In Nature Incorporated, Theodore Steinberg looks at how New England mill owners in the nineteenth century would vie for control of the area’s rivers, whose currents they used to power the ever-growing number of factories. He places those struggles in the context of a larger overall process of man slowly but surely gaining control of nature. In Rivers of Empire, Donald Worster makes a longer (and I would argue more complex) argument about the role of water in the settling of the arid western regions of the United States. He challenges the pattern in American historiography that claims the American west was a bastion of freedom and individuality highlighted by its people’s struggles to tame the wilderness. Instead, he uses the history of western irrigation projects to argue that the old west was more characterized by authoritative systems designed to keep power in the hands of a small elite. While the books make different arguments, they do not ultimately oppose one another because they are each case studies of radically different areas of the country. In fact, both works succeed in their arguments by making logical arguments based on strong analysis of credible primary sources.
In Nature Incorporated, Steinberg uses the power struggles between mill owners for dominance over New England’s rivers (and the energy they could generate) to reveal links between American economic history and the gradual process of gaining control over nature, the latter of which he sees as the driving force behind all of human history.[1] Thus, Steinberg’s argument centers on the process by which people were able to advance enough to obtain power from New England’s rivers, and the subsequent battles over which mill owners could exert the greatest amount of control over those rivers. The coverage of those battles represents a significant piece of Steinberg’s argument. For example, in one section early on, Steinberg discusses an instance in the 1820s in which the Merrimack Manufacturing Company had its power over a section of the Merrimack River challenged when a nearby landowner built a dam in opposition to the one already operated by the company. After some grappling, all of the property and rights to use of the river were transferred to a larger company by 1830.[2] In his telling of these events, in which he cites both business records and legal documents, Steinberg goes to lengths to emphasize the level of control man has managed to impose on the river, to the point that it is now just a commodity to be fought over by business owners rather than an entity with substantial agency or power.

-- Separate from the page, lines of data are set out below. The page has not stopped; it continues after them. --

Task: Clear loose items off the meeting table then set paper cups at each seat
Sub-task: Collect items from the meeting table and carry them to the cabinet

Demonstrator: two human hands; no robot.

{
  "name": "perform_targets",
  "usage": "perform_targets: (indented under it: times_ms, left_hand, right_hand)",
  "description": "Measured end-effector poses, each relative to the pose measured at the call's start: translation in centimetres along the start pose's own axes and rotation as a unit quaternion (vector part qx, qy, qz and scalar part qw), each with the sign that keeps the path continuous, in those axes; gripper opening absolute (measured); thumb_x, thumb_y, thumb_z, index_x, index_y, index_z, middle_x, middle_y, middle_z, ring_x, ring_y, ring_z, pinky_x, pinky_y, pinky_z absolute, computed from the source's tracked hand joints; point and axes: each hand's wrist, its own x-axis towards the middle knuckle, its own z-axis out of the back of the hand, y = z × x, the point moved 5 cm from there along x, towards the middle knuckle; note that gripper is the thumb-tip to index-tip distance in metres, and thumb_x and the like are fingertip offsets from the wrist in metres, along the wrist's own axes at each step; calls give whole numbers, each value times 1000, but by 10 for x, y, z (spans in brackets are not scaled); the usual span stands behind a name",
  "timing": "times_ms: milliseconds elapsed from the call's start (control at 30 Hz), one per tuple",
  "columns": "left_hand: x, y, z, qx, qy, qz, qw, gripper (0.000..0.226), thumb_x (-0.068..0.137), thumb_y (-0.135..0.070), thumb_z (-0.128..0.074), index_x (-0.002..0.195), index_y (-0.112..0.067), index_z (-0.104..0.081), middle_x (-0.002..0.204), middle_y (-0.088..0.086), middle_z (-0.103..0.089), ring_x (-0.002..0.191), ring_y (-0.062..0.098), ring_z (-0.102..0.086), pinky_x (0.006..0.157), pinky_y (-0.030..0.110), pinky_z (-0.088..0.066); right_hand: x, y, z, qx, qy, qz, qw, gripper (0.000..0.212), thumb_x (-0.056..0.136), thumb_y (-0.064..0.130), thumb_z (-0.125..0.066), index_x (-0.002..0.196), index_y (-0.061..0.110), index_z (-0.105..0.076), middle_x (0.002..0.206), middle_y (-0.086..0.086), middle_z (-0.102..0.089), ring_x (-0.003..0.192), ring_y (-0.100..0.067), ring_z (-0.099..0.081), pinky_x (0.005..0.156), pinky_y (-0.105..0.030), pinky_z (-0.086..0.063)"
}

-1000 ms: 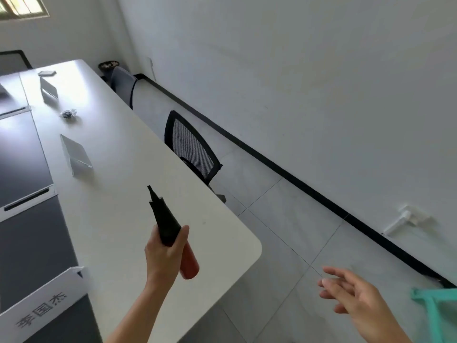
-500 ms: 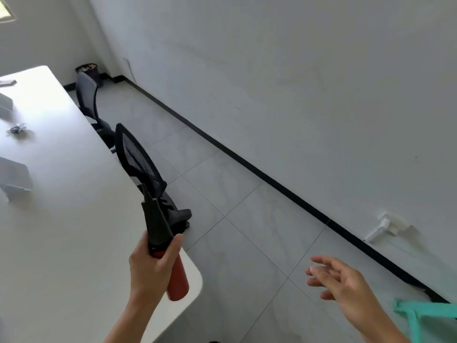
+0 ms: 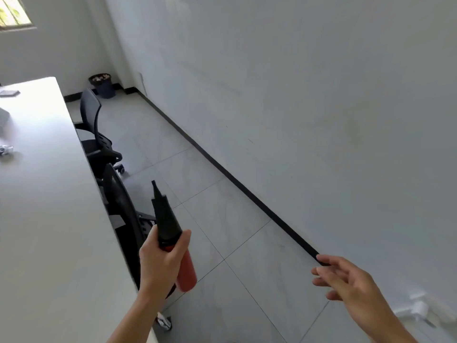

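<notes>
My left hand (image 3: 160, 263) grips a red and black hand pump (image 3: 170, 233), its black nozzle pointing up. The pump is past the right edge of the white meeting table (image 3: 49, 219), over the floor and the nearer chair. My right hand (image 3: 346, 280) is empty, fingers spread, out over the tiled floor at the right. A small crumpled item (image 3: 5, 150) and a flat grey item (image 3: 10, 93) lie on the table far to the left. No paper cups are in view.
Two black mesh office chairs (image 3: 121, 206) (image 3: 94, 125) stand along the table's right side. A dark waste bin (image 3: 102, 85) sits in the far corner. A black skirting strip (image 3: 222, 174) runs along the white wall, with tiled floor between it and the chairs.
The view has swung right and forward along the table. The pump in my left hand has moved from over the table's corner to over the floor. My right hand stays open.
</notes>
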Motion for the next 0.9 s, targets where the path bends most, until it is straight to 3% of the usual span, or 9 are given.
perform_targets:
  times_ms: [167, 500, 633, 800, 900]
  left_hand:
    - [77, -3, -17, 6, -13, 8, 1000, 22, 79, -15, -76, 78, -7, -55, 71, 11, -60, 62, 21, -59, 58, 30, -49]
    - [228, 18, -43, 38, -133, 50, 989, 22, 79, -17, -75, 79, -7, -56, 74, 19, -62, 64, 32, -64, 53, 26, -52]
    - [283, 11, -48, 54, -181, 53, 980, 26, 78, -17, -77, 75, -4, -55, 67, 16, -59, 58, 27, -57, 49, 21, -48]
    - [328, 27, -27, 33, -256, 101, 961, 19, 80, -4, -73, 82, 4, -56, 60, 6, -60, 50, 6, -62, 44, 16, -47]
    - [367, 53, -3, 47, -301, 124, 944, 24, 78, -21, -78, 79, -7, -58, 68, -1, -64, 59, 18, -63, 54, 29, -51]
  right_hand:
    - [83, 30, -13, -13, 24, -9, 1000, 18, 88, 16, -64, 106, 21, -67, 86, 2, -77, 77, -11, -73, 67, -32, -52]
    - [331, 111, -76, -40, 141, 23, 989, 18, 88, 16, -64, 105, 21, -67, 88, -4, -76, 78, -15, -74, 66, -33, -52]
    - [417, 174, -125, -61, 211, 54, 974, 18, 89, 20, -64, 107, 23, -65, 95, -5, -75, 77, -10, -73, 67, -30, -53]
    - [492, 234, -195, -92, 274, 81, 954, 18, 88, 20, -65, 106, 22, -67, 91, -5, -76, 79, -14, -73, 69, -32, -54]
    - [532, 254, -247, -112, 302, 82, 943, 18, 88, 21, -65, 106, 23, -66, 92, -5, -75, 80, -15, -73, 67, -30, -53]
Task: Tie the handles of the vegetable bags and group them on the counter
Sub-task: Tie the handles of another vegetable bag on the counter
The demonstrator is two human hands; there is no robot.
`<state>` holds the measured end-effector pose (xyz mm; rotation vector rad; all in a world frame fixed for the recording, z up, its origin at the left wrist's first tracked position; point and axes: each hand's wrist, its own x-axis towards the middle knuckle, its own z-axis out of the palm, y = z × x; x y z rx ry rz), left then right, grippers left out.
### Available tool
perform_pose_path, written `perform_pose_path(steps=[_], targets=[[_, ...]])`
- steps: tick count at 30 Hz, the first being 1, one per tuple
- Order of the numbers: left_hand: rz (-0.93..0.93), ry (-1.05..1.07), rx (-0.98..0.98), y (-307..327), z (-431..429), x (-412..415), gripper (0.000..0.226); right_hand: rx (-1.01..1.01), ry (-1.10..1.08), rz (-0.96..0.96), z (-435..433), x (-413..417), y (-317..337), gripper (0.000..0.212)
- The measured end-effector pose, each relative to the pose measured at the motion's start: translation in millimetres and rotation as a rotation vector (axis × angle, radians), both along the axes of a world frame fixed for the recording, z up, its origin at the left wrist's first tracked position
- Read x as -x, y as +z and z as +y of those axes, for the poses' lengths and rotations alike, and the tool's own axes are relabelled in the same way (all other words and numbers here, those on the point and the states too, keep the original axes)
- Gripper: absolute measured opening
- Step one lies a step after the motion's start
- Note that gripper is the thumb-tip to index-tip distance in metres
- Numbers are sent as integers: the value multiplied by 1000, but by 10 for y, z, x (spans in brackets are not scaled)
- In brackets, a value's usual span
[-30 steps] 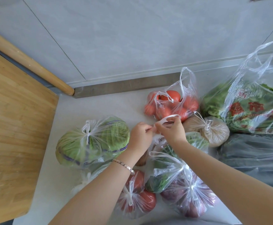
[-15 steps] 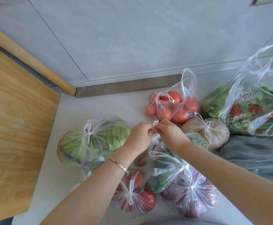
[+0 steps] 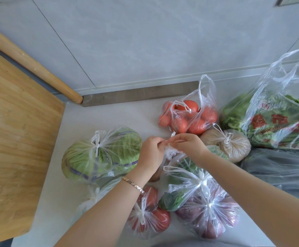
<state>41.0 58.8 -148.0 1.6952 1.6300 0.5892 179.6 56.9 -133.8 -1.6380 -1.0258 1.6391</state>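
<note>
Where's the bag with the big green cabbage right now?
In the head view, the cabbage bag lies left of centre on the counter, between the wooden board and the left hand.

Open counter (image 3: 50, 193) runs between cutting board (image 3: 20, 139) and cabbage bag (image 3: 100, 157); untied tomato bag (image 3: 189, 120) crowds the right.

Knotted clear bags lie on the counter (image 3: 109, 118): cabbage bag (image 3: 102, 154) at left, tan bag (image 3: 234, 145), front tomato bag (image 3: 148, 216), purple bag (image 3: 211, 216), greens bag (image 3: 173, 198). The rear tomato bag (image 3: 189, 118) and printed bag (image 3: 278, 118) are untied. The middle bag (image 3: 171, 153) has its handles bunched together.
</note>
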Motion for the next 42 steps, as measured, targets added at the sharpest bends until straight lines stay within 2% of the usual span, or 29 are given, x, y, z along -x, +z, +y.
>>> perform_pose_path(steps=[2, 3, 5, 7, 11, 17, 20, 22, 24, 26, 29, 34, 37, 39, 42], targets=[[-62, -7, 100, -26, 14, -6, 20, 13, 106, 51, -4, -80, 9, 18], [-123, 26, 193, -28, 23, -11, 19, -26, 168, 0, -7, -110, 8, 22], [-296, 167, 435, -24, 49, -16, 15, -178, 271, -216, -27, -123, -7, 35], [-428, 267, 603, -23, 79, -6, 14, -344, 311, -384, -41, -85, -9, 34], [-501, 296, 695, 8, 127, 24, 19, -578, 463, -568, -46, -60, -24, 30], [-482, 297, 683, 14, 106, -20, 25, -565, 590, -646, -7, -117, -5, 18], [-465, 301, 651, 21, 91, -35, 27, -604, 595, -722, -32, -95, -26, 21], [-386, 259, 584, 36, 84, -20, 27, -637, 597, -819, -60, -68, -56, 25], [-219, 138, 462, 56, 90, 22, 23, -658, 600, -881, -115, -27, -94, 26], [-40, 22, 332, 70, 118, 69, 18, -659, 569, -838, -244, 9, -127, 20], [160, -98, 201, 48, 120, 99, 21, -766, 545, -844, -433, -20, -250, 10], [396, -149, 162, -1, 115, -12, 23, -668, 579, -800, -436, -101, -297, 25], [631, -356, 135, 100, 269, -70, 18, -391, 589, -648, -279, -221, -130, 19], [665, -418, 6, 181, 399, -100, 22, -374, 431, -600, -119, -381, 16, 19], [511, -267, -166, 252, 609, -175, 50, -520, -79, -660, 184, -628, 246, 22]])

In Rivers of Empire, Donald Worster takes a firmly Marxist view of history in examining the process of irrigating the arid, desert-like regions of the American west in the 19th and 20th centuries. From the beginning of the book, he lets you know that he is arguing against a common thread of thought in American academics and culture that paints the American west as a uniquely individualistic place where a farmer could move to and succeed in if they worked hard and were willing to tame the wilderness of the area without any help. Instead, Worster argues that the west was what he calls a hydraulic society, one with a rigid social order determined by “large-scale manipulation of water” in which a small power elite with “ownership of capital and expertise” were at the top.[3] Worster’s argument hinges on the idea that the task of irrigating the arid western region of the U.S. was such a hugely expensive, and technologically demanding undertaking that powerful Americans had to set up a system of social order (in which the poor were exploited) and “indigenous bureaucracy and corporatism” in order to complete the task.[4] Worster frequently notes in the introduction that his argument is in opposition to most prior scholastic work, which is best embodied by Frederick Jackson Turner’s famous frontier thesis. However, he cites later work in which Turner himself admits that the more desert-like, far flung western regions would not be conquered by “old individual pioneer methods” and would require high levels of “cooperative activity” to solve the water issue.[5] By citing work by an author who is a notable part of the scholarship he is writing against, Worster strengthens his argument greatly.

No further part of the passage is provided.